(Records drawn from a dataset)
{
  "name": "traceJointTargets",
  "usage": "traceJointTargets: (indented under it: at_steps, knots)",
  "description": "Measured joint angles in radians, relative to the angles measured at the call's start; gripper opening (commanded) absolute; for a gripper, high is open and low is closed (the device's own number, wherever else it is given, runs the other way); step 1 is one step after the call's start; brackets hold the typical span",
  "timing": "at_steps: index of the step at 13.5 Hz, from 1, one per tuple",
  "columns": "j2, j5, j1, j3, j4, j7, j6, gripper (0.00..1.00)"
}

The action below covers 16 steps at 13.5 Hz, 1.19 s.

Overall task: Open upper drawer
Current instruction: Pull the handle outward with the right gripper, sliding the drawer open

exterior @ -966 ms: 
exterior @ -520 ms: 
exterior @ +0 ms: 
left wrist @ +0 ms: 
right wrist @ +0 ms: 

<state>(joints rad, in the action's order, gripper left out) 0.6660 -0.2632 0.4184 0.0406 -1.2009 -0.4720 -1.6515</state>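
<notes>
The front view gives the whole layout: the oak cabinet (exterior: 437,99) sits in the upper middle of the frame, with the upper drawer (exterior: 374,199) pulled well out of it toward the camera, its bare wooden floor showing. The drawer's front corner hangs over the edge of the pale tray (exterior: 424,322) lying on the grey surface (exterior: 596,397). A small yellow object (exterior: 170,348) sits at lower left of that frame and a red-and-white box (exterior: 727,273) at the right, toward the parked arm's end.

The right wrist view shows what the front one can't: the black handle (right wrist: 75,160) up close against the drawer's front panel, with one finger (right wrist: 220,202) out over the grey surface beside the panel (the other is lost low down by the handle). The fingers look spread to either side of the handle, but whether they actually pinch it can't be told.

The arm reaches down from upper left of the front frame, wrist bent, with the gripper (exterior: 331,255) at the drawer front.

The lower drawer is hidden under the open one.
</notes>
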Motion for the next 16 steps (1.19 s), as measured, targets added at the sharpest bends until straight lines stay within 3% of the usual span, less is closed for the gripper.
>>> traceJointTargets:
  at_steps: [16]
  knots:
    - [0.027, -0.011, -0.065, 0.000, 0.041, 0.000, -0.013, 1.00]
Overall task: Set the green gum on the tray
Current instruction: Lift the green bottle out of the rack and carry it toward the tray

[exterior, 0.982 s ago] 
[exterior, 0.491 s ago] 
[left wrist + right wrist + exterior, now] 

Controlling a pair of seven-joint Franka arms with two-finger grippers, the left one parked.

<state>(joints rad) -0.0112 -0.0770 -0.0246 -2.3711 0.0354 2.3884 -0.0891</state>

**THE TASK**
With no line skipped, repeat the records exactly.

**TASK RESPONSE**
{
  "name": "traceJointTargets",
  "usage": "traceJointTargets: (indented under it: at_steps, knots)",
  "description": "Measured joint angles in radians, relative to the angles measured at the call's start; gripper opening (commanded) absolute; for a gripper, high is open and low is closed (the device's own number, wherever else it is given, runs the other way); step 1 is one step after the call's start; brackets hold the typical span",
  "timing": "at_steps: index of the step at 13.5 Hz, from 1, one per tuple",
  "columns": "j2, j5, j1, j3, j4, j7, j6, gripper (0.00..1.00)"
}

The action below covers 16 steps at 13.5 Hz, 1.19 s.

Overall task: Open upper drawer
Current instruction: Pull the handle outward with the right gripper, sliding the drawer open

exterior @ -966 ms: 
exterior @ -520 ms: 
exterior @ +0 ms: 
left wrist @ +0 ms: 
right wrist @ +0 ms: 

<state>(joints rad, in the action's order, gripper left out) 0.6660 -0.2632 0.4184 0.0406 -1.2009 -0.4720 -1.6515</state>
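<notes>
The front view gives the whole layout: the oak cabinet (exterior: 437,99) sits in the upper middle of the frame, with the upper drawer (exterior: 374,199) pulled well out of it toward the camera, its bare wooden floor showing. The drawer's front corner hangs over the edge of the pale tray (exterior: 424,322) lying on the grey surface (exterior: 596,397). A small yellow object (exterior: 170,348) sits at lower left of that frame and a red-and-white box (exterior: 727,273) at the right, toward the parked arm's end.

The right wrist view shows what the front one can't: the black handle (right wrist: 75,160) up close against the drawer's front panel, with one finger (right wrist: 220,202) out over the grey surface beside the panel (the other is lost low down by the handle). The fingers look spread to either side of the handle, but whether they actually pinch it can't be told.

The arm reaches down from upper left of the front frame, wrist bent, with the gripper (exterior: 331,255) at the drawer front.

The lower drawer is hidden under the open one.
</notes>
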Motion for the next 16 steps (1.19 s), as measured, targets added at the sharpest bends until straight lines stay within 3% of the usual span, less is closed for the gripper.
>>> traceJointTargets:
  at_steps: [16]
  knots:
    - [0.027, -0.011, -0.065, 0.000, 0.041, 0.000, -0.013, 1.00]
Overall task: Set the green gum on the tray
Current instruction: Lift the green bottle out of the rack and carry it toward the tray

[exterior, 0.982 s ago] 
[exterior, 0.491 s ago] 
[left wrist + right wrist + exterior, now] 

Controlling a pair of seven-joint Franka arms with two-finger grippers, the left one parked.

<state>(joints rad) -0.0112 -0.0770 -0.0246 -2.3711 0.0354 2.3884 -0.0891</state>

Nothing remains to be done for this exercise.